Le divisioni all’interno dell’imperialismo
L’unica cosa su cui tutte le potenze capitaliste sono d’accordo (almeno per ora) è che il Kosovo deve rimanere entro i confini della Jugoslavia perché un Kosovo indipendente sarebbe un fattore troppo destabilizzante per tutta la zona. Ma appare evidente che il settore che oggi più sbraita per sostenere l’intervento militare (bombardamenti aerei) riflette l’impazienza di scaricare quello che è stato finora l’unico interlocutore della zona, ovvero Milosevic. È piuttosto evidente che il rinsaldarsi delle fila nell’Uck (nuovi esperti militari, nuove armi, lanciarazzi, ecc.) sia proprio il risultato dell’aiuto di una parte, per ora, dell’Occidente. La realtà è che oggi tutti i mediatori che sono andati nella zona non hanno una soluzione perché sotto il capitalismo una soluzione non esiste.
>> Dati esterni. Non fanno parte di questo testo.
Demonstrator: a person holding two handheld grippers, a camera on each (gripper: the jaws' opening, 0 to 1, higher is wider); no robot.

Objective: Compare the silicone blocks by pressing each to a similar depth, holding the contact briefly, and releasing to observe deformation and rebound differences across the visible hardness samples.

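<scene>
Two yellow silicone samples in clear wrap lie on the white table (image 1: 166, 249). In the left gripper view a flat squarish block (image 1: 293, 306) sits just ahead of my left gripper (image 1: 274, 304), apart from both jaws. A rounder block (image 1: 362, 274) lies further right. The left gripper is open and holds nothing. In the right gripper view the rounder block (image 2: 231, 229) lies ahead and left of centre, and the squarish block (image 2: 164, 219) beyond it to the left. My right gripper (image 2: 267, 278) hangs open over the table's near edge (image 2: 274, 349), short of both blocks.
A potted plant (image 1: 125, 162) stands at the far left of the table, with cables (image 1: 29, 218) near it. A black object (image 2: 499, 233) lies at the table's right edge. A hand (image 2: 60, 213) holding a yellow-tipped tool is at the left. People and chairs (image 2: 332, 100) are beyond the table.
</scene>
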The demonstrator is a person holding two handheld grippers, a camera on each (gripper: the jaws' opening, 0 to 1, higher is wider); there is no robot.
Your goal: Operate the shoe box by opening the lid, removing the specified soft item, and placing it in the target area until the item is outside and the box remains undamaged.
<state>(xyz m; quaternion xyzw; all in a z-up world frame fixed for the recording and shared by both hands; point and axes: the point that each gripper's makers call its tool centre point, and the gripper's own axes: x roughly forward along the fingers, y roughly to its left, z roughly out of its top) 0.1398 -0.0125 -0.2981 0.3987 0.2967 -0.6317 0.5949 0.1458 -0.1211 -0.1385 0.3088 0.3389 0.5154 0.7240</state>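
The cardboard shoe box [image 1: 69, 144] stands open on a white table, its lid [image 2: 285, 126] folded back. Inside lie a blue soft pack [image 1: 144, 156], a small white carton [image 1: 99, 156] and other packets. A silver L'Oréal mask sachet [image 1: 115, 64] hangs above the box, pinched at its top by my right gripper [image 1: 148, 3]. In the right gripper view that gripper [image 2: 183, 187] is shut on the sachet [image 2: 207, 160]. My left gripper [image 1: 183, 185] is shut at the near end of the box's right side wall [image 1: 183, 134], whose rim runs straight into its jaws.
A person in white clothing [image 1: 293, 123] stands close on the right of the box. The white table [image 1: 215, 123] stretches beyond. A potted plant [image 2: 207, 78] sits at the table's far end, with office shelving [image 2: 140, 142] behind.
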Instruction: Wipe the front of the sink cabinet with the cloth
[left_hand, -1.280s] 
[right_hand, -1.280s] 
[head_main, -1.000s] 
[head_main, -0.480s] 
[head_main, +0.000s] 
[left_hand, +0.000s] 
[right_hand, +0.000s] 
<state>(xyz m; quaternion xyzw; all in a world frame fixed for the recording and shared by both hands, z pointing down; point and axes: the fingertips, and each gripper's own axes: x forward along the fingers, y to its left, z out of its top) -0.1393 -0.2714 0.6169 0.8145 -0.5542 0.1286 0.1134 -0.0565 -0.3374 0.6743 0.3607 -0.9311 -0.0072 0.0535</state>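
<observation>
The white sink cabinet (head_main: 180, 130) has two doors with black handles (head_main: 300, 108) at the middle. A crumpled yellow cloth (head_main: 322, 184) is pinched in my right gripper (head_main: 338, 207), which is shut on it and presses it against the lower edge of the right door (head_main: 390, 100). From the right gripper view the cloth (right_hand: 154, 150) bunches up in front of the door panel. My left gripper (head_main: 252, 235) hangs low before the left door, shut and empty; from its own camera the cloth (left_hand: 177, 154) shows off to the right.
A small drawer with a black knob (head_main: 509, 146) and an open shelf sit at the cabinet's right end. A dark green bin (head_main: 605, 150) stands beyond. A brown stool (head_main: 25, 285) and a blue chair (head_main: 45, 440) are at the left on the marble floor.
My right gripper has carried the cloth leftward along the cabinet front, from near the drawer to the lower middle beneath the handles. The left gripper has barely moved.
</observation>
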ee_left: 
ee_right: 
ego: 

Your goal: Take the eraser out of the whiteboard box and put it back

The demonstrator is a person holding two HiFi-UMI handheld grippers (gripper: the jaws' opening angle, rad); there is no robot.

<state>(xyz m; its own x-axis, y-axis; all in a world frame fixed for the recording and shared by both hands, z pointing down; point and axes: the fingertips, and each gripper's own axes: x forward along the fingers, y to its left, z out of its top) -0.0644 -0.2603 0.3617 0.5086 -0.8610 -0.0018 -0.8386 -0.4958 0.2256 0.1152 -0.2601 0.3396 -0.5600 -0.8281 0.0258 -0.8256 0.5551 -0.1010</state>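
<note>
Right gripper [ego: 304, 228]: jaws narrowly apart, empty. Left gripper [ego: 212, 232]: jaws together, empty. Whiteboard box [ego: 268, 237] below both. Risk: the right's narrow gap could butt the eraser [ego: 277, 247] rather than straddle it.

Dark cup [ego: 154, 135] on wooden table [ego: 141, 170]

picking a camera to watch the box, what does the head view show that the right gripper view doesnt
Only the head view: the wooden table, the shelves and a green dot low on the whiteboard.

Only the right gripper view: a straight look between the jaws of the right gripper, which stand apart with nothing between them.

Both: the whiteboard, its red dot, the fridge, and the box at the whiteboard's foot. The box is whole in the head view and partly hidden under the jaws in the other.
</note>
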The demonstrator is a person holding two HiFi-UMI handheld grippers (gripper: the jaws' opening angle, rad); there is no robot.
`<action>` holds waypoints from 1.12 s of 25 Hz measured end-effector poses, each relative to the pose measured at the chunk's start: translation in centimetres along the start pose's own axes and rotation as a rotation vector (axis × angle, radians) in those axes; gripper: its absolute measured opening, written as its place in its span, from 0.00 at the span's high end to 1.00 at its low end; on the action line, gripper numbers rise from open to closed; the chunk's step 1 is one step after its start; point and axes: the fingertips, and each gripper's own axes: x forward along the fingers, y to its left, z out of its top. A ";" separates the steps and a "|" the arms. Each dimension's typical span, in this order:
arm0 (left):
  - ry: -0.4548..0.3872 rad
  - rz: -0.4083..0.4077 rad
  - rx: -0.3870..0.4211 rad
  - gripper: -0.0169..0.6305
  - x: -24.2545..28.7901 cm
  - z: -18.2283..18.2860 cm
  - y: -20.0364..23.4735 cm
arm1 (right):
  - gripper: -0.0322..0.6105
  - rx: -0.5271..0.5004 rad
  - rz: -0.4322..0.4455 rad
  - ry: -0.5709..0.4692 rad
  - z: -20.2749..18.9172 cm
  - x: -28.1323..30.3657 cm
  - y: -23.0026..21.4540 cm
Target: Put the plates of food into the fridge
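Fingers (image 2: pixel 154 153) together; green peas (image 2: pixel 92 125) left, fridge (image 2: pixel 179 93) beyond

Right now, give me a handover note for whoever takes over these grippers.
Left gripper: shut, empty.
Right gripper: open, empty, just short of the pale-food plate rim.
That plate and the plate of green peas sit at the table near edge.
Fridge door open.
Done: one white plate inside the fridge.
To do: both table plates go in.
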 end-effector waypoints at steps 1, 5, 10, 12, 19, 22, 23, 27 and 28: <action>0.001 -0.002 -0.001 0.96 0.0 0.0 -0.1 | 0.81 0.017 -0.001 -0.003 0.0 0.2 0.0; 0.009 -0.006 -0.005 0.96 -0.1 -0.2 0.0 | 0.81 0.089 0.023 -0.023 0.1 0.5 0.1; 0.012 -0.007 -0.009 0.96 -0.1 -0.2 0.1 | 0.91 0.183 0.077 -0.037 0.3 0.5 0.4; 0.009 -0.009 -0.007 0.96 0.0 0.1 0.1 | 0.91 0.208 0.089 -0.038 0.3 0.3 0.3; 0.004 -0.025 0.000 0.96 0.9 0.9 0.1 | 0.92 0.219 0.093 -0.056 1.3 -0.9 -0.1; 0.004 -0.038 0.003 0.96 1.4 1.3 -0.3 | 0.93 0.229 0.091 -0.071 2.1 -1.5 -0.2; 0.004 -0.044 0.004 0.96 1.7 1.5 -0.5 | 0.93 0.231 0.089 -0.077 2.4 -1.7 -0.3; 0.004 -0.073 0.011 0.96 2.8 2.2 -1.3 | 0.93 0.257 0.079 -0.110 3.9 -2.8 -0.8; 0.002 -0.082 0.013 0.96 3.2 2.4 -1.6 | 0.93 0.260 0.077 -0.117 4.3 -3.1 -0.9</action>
Considerando gli equilibri che abbiamo tentato di descrivere, viene avanti l’ipotesi della spartizione: garantire lo "spazio vitale" ai serbi del Kosovo e circoscrivere la questione albanese, magari sotto l’ala della Nato o di qualche altra organizzazione internazionale. Questo forse potrebbe fermare gli scontri attuali, ma rafforzerebbe il nazionalismo di entrambe le parti, darebbe fiato alla propaganda della Grande Albania e in ultima analisi preparerebbe le condizioni per un’esplosione ad un livello ancora più alto.
No all’intervento della Nato!
L’ipocrisia dei portatori di pace occidentali è alquanto nauseante. Vogliono la stabilità per i loro affari: la Fiat Iveco ha recentemente stipulato un accordo con la fabbrica di auto e camion "Zastava" per la produzione di camion, garantendo uno sbocco di mercato alla Fiat in tutto il settore statale; la Peugeot è in trattativa per la produzione di auto e ci sono piani per spostare lì tutta la produzione del modello "106"; la Ericsson ha un accordo per la telefonia mobile. Nei primi dieci mesi del 1998 gli scambi commerciali fra l’Italia e la Jugoslavia hanno raggiunto la cifra di 800 milioni di dollari e l’obiettivo è di arrivare entro l’anno al miliardo. E la lista degli accordi e degli investimenti potrebbe di molto allungarsi, per non parlare dell’interesse strategico dell’imperialismo europeo e americano nella zona perché zona ponte verso il medioriente e perché da lì dovranno passare le grandi pipeline che trasporteranno gas e petrolio verso l’Adria-tico. Compito del movimento operaio è denunciare questi interessi e lottare contro ogni intervento che sia europeo, dell’Osce, della Nato o dell’Onu.
Oggi il diritto all’autodeterminazione, diritto sacrosanto, può essere garantito solo attraverso la lotta di questi popoli contro, in primo luogo, i propri oppressori e i veleni del nazionalismo e allo stesso tempo contro l’oppressione imperialista europea e Usa. Difendere uno Kosovo indipendente oggi significa sostenere o un protettorato Nato o la spartizione e di queste soluzioni possiamo vederne gli esiti drammatici per i popoli in Bosnia.
Oggi nessuna forza politica ha un programma e un’analisi del genere e questa è la tragedia dei popoli balcanici.
La realtà è che l’unica soluzione possibile per garantire i diritti democratici delle minoranze nazionali è quella della socializzazione delle risorse economiche e del loro utilizzo democratico e pianificato, avanzando l’obiettivo della federazione socialista dei Balcani. I recenti sviluppi all’interno dell’Uck, il loro servilismo nei confronti della Nato dimostrano ancora una volta l’impossibilità di un movimento nazionalista di giocare un ruolo progressista per difendere realmente i diritti dei popoli.
E questo impone al movimento operaio in particolare in occidente di avere una posizione indipendente dalle proprie borghesie che hanno interessi evidenti nella zona, ma anche dalle tragiche deformazioni delle burocrazie ex-staliniste ed ex-titoiste che hanno portato all’esacerbarsi degli attuali nazionalismi.